Prognosis for pulmonary sarcoidosis

In pulmonary sarcodiasis, the disease is characterized by a predominantly benign course. The prognosis is favorable for patients in whom the pathology has not acquired a widespread form. What the statistics say:

  • 60% of patients are asymptomatic;
  • in 30% of patients the exacerbation ends in spontaneous remission;
  • with changes only in the lung tissue or lymph nodes, after 5 years 75% of people recover;
  • relapses of the disease occur in half of the cases;
  • in Europe, recovery is observed in almost 90% of patients.

A chronic form of the disease with fibrotic changes in tissues is observed in a third of patients, sometimes manifesting obvious respiratory failure.
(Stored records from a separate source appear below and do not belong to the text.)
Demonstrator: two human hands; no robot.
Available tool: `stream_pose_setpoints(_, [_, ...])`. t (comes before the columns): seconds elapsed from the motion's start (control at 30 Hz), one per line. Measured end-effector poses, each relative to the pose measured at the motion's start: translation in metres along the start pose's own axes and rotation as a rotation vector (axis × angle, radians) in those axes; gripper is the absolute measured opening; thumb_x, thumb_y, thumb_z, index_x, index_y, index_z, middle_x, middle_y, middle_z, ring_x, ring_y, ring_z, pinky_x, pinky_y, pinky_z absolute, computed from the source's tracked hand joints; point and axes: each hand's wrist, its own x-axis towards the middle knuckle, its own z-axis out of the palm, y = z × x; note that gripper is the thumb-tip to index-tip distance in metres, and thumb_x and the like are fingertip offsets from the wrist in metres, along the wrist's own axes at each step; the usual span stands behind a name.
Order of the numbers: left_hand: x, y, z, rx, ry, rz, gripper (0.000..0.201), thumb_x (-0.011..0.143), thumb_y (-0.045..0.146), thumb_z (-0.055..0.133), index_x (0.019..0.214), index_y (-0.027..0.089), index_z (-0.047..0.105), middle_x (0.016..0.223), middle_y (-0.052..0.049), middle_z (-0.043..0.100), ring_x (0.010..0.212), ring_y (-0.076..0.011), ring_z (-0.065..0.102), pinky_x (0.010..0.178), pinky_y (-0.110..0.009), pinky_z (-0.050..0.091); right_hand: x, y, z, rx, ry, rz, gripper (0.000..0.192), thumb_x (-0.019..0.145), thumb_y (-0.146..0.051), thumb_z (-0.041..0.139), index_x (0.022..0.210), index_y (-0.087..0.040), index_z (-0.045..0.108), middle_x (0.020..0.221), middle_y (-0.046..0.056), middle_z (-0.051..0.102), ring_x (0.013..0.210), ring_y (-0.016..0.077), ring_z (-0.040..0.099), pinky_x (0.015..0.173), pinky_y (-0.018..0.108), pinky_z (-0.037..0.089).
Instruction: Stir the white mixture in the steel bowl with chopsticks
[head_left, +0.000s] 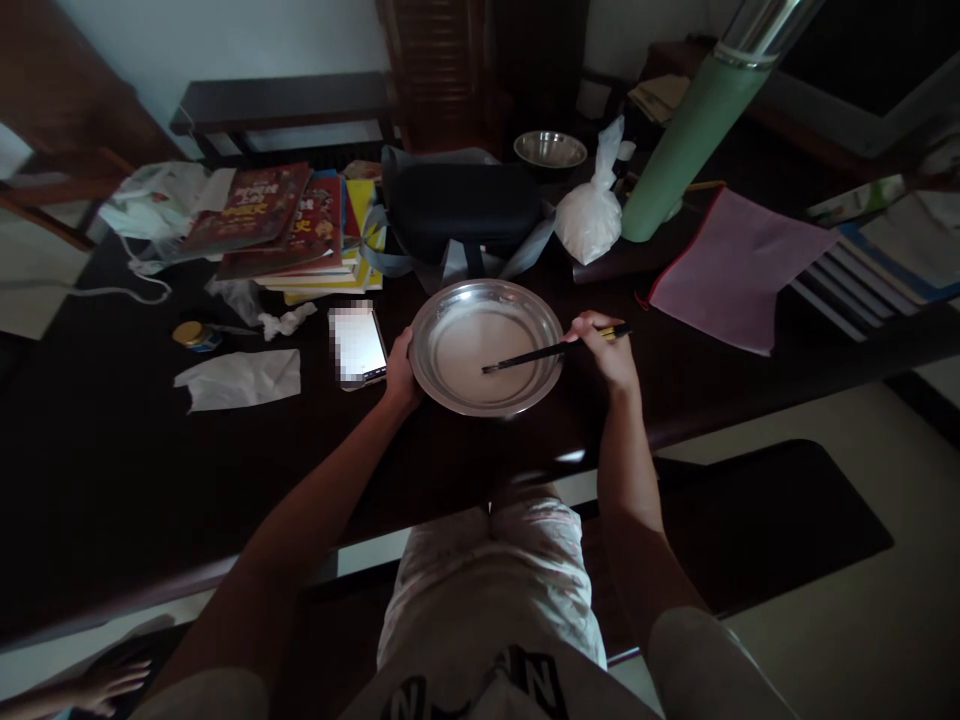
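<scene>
A round steel basin [425, 372] stands on the dark table in front of me, with a smooth, pale, whitish layer [472, 335] in its bottom; whether that is liquid or powder I cannot tell. My left hand [403, 372] grips the basin's left rim. In my right hand [606, 350], at the basin's right side, is a pair of dark chopsticks [532, 355] with yellow near the upper ends. Their tips reach down into the pale layer, left of its middle. The right fingers are closed around them.
A lit phone [358, 343] and crumpled paper [238, 380] lie left, near a small jar [196, 335]. Behind are books [251, 205], a black case [465, 205], a tied bag of white powder [590, 222] and a tall green bottle [690, 135]. Another person's hand [112, 685] shows lower left.
</scene>
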Motion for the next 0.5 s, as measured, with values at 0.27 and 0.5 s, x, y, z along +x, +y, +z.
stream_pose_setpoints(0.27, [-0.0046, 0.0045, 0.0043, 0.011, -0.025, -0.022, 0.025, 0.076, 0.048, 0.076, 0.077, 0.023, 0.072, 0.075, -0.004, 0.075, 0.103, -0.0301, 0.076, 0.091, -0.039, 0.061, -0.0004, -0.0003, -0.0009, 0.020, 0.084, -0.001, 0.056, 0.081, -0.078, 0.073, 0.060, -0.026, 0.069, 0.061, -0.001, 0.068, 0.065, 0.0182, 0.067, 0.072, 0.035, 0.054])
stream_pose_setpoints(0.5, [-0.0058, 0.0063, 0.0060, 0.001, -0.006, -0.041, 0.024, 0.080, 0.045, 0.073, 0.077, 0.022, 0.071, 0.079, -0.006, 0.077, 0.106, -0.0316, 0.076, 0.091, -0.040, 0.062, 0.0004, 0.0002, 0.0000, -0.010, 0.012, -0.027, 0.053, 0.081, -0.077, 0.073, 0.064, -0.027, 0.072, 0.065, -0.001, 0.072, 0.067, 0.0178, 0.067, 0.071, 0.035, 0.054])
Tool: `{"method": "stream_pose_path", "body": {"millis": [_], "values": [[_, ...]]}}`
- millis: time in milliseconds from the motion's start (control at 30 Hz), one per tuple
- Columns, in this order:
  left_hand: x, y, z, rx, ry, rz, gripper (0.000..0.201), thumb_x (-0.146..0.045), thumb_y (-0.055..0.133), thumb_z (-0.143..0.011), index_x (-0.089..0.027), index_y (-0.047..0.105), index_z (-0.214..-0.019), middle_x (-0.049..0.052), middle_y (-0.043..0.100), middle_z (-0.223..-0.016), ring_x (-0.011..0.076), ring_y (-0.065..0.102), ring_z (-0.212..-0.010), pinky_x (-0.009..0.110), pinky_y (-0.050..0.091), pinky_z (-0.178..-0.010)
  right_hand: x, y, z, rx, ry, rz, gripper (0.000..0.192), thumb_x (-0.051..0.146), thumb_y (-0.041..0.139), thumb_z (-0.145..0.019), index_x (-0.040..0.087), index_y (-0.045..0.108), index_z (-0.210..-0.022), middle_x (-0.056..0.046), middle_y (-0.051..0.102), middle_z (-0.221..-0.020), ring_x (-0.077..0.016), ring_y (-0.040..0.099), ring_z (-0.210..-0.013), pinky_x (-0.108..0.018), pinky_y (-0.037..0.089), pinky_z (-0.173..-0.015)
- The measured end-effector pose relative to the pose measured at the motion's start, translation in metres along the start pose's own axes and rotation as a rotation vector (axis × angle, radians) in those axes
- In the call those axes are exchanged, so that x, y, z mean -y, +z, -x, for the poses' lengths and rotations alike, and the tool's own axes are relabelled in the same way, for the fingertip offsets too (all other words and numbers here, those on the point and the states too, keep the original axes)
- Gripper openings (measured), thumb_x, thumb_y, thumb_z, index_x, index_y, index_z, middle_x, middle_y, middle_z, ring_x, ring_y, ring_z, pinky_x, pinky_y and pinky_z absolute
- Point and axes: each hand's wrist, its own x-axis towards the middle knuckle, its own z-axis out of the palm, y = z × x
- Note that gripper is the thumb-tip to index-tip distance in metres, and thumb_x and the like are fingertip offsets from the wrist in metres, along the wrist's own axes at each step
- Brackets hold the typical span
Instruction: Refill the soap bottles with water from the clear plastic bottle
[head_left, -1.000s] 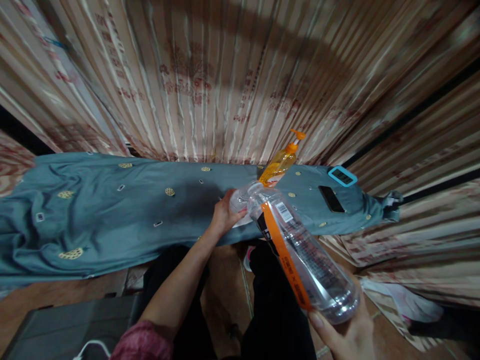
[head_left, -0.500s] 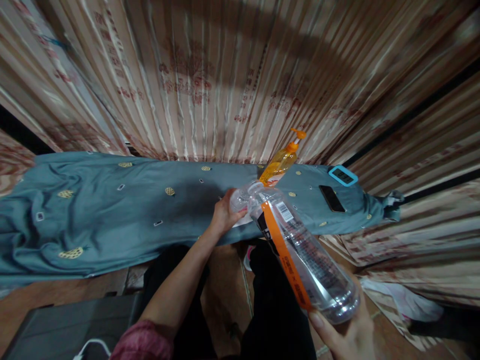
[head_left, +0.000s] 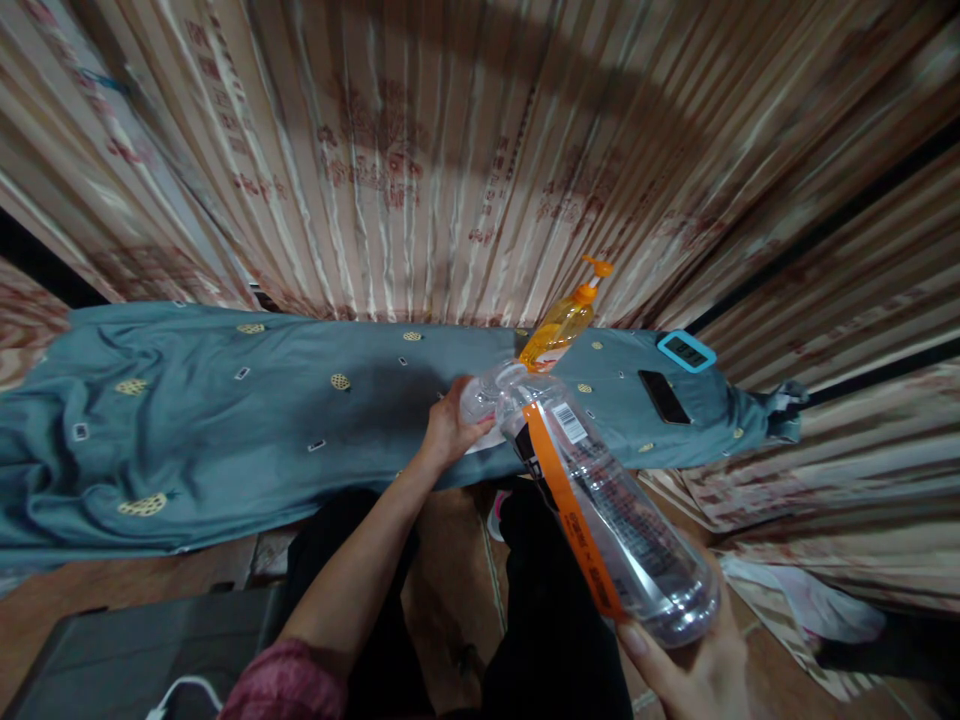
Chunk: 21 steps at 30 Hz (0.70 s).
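A large clear plastic bottle with an orange and black label slants across the view, its mouth end up and to the left. Around its base end, at the lower right, my right hand is closed. My left hand grips a small clear plastic container, perhaps a cup, held against the bottle's mouth. Whether the two touch is hard to make out, and I see no liquid in either. Just behind them stands a pump bottle of yellow-orange liquid with an orange pump head.
A green-blue cloth with pineapple prints covers the long narrow table. Toward its right end lie a dark phone and a blue-framed digital clock. Patterned curtains hang behind. A grey box-like surface with a white cable is lower left.
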Motion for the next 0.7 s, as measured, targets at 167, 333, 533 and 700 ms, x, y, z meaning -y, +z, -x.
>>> {"method": "stream_pose_path", "body": {"millis": [167, 333, 533, 700], "values": [[-0.0004, 0.0009, 0.0001, -0.003, -0.008, -0.002, 0.057, -0.032, 0.082, -0.067, -0.018, 0.060, -0.117, 0.006, 0.077, -0.100, 0.0260, 0.076, -0.091, 0.035, 0.060, -0.081, 0.0001, -0.0002, 0.0002, -0.001, 0.001, -0.010, 0.078, 0.070, 0.071, -0.072, 0.019, 0.050, -0.128, -0.013, 0.066, -0.118, -0.0315, 0.067, -0.110, -0.040, 0.052, -0.097], [0.0021, 0.0024, 0.0000, -0.011, -0.011, -0.009, 0.060, -0.031, 0.083, -0.064, -0.018, 0.060, -0.118, 0.006, 0.077, -0.100, 0.0268, 0.075, -0.091, 0.037, 0.060, -0.082, -0.0029, -0.0009, 0.0009, 0.004, 0.011, 0.005, 0.081, 0.070, 0.071, -0.072, 0.019, 0.049, -0.130, -0.013, 0.065, -0.120, -0.0328, 0.066, -0.112, -0.042, 0.050, -0.100], [0.0003, 0.0016, -0.0005, 0.000, -0.021, -0.001, 0.059, -0.031, 0.082, -0.065, -0.017, 0.060, -0.118, 0.007, 0.077, -0.098, 0.0268, 0.075, -0.088, 0.037, 0.060, -0.080, -0.0047, -0.0018, 0.0010, 0.007, 0.020, 0.016, 0.082, 0.072, 0.071, -0.071, 0.019, 0.050, -0.131, -0.013, 0.065, -0.120, -0.0330, 0.066, -0.112, -0.042, 0.051, -0.098], [-0.0003, 0.0014, -0.0002, -0.003, -0.014, -0.007, 0.058, -0.029, 0.081, -0.065, -0.018, 0.060, -0.118, 0.006, 0.077, -0.102, 0.0265, 0.075, -0.091, 0.037, 0.060, -0.083, -0.0054, -0.0024, 0.0004, 0.011, -0.030, 0.035, 0.077, 0.069, 0.069, -0.074, 0.019, 0.052, -0.131, -0.012, 0.066, -0.121, -0.0315, 0.067, -0.111, -0.039, 0.053, -0.097]]}}
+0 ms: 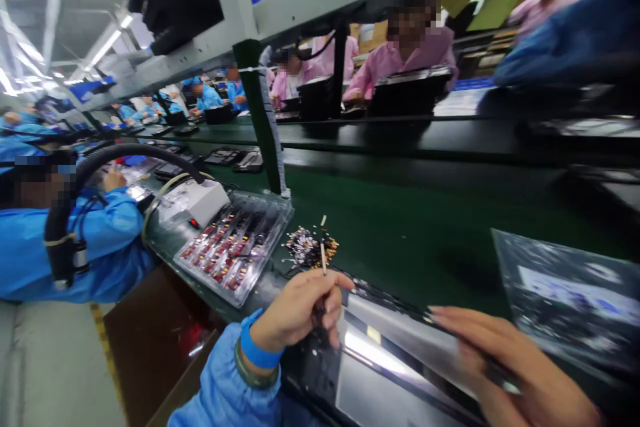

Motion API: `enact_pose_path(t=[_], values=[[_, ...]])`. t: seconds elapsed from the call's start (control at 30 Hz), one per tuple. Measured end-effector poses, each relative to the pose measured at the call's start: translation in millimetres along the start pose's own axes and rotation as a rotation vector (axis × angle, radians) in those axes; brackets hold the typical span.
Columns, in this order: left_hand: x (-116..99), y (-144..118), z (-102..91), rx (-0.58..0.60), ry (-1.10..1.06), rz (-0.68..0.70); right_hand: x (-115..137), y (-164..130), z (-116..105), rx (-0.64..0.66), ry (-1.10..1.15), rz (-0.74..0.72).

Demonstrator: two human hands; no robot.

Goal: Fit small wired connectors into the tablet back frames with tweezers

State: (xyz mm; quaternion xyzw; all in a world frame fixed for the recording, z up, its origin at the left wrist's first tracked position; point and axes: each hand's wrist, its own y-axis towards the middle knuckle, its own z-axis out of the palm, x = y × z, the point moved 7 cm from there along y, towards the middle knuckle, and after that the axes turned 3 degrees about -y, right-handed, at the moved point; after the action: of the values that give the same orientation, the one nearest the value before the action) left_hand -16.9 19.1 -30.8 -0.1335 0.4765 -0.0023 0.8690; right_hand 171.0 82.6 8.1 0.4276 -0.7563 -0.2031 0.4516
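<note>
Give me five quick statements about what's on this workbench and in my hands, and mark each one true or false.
1. The left hand pinches a thin stick-like tool. True.
2. The clear tray of small parts lies to the right of both hands. False: it lies to the left of them, beside a white box.
3. A loose pile of tiny components sits on the green belt just beyond the tool. True.
4. The right hand rests on a wooden board. False: it lies on a shiny flat panel.
5. The workers across the belt wear green coats. False: they wear pink.
</note>
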Motion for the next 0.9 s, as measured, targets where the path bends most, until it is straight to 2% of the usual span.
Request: enact_pose_path(t=[0.03, 0.1, 0.17, 0.23, 0.3, 0.4, 0.47, 0.53, 0.63, 0.7, 0.8, 0.87, 0.9], values=[[9, -1, 11.7, 0.088, -0.02, -0.075, 14, 1, 3, 0.038, -0.013, -0.089], [21, -2, 27.3, 0.192, -0.004, -0.164, 33, 4, 7, 0.074, -0.069, -0.174], [29, -3, 35.4, 0.23, 0.071, -0.191, 45, 6, 12, 0.079, -0.141, -0.196], [34, -4, 39.0, 0.22, 0.184, -0.183, 52, 6, 18, 0.084, -0.217, -0.218], [34, -5, 40.3, 0.18, 0.355, -0.112, 57, 5, 23, 0.095, -0.295, -0.243], [23, -9, 44.1, 0.134, 0.624, 0.084, 60, 3, 28, 0.115, -0.392, -0.283], [23, -10, 45.1, 0.15, 0.674, 0.094, 55, 3, 24, 0.097, -0.38, -0.25], [31, -8, 41.3, 0.167, 0.546, -0.048, 43, 5, 13, 0.017, -0.306, -0.124], [37, -7, 38.0, 0.174, 0.2, -0.219, 27, 5, -6, -0.113, -0.242, 0.065], [35, -6, 38.1, 0.171, 0.052, -0.227, 29, 4, -5, -0.077, -0.238, 0.043], [34, -6, 39.0, 0.171, -0.027, -0.233, 39, 2, 8, 0.083, -0.207, -0.073], [34, -6, 38.6, 0.167, -0.03, -0.228, 38, 4, 11, 0.108, -0.133, -0.049], [35, -6, 38.0, 0.163, -0.021, -0.221, 33, 6, 10, 0.097, -0.075, 0.007]])
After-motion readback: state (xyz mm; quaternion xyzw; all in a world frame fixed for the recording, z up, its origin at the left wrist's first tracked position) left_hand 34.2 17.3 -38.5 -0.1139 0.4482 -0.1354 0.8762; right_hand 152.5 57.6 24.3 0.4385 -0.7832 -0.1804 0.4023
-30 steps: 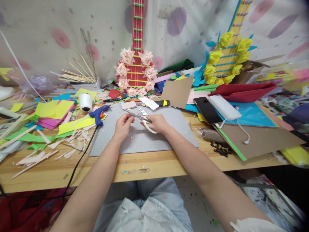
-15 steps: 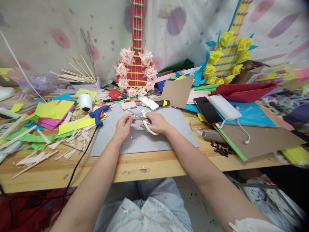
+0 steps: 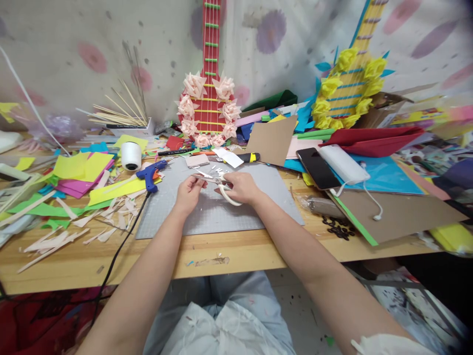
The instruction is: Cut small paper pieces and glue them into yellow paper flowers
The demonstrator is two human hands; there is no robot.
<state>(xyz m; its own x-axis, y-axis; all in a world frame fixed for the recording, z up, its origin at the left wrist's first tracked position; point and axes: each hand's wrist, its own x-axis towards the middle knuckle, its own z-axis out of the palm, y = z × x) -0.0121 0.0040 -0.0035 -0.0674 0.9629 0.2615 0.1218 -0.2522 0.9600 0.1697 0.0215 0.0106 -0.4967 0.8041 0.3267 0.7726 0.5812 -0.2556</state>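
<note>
Over the grey cutting mat [image 3: 221, 219], my right hand [image 3: 242, 187] is closed around the white handles of a pair of scissors [image 3: 229, 195]. The blades point left and reach my left hand [image 3: 189, 195]. My left fingers are pinched together beside the blade tips; what they hold is too small to make out. Small white cut bits lie on the mat just behind the blades. A blue glue gun [image 3: 148, 176] rests at the mat's left edge, its black cord running down over the table edge.
A red paper guitar with pink flowers [image 3: 210, 108] stands behind the mat, a yellow-flowered one [image 3: 342, 93] at right. Paper scraps [image 3: 107, 217] and a thread spool [image 3: 131, 156] lie left. A phone [image 3: 317, 167], a white power bank [image 3: 343, 163] and cardboard [image 3: 399, 212] lie right.
The scissor blades have shifted slightly at my left fingertips and look closer together than before. Both hands stay in nearly the same place.
</note>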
Extensive damage to the lungs with impaired alveolar ventilation leads to myocardial pathology, spread of the disease to other organs, deposition of calcareous growths in the kidneys, inflammation of the choroid (uveitis) and hypercalcemia. Eye lesions can result in loss of vision. Rarely (5%) with generalized changes, lack of treatment leads to the death of the patient.

The disease develops unpredictably; it is noted that the prognosis for patients with dark skin less favorable. Spontaneous manifestation acute form often indicates a rapid recovery. The appearance of shortness of breath and skin lesions indicate the likelihood of a prolonged course of the disease.

In order to prevent exacerbations of the disease, it is important to avoid bad habits, lead a correct lifestyle. It is necessary to eliminate exposure to chemicals and toxins, gases and dust that negatively affect the body. respiratory system. To prevent the formation of kidney stones, you should organize a balanced diet.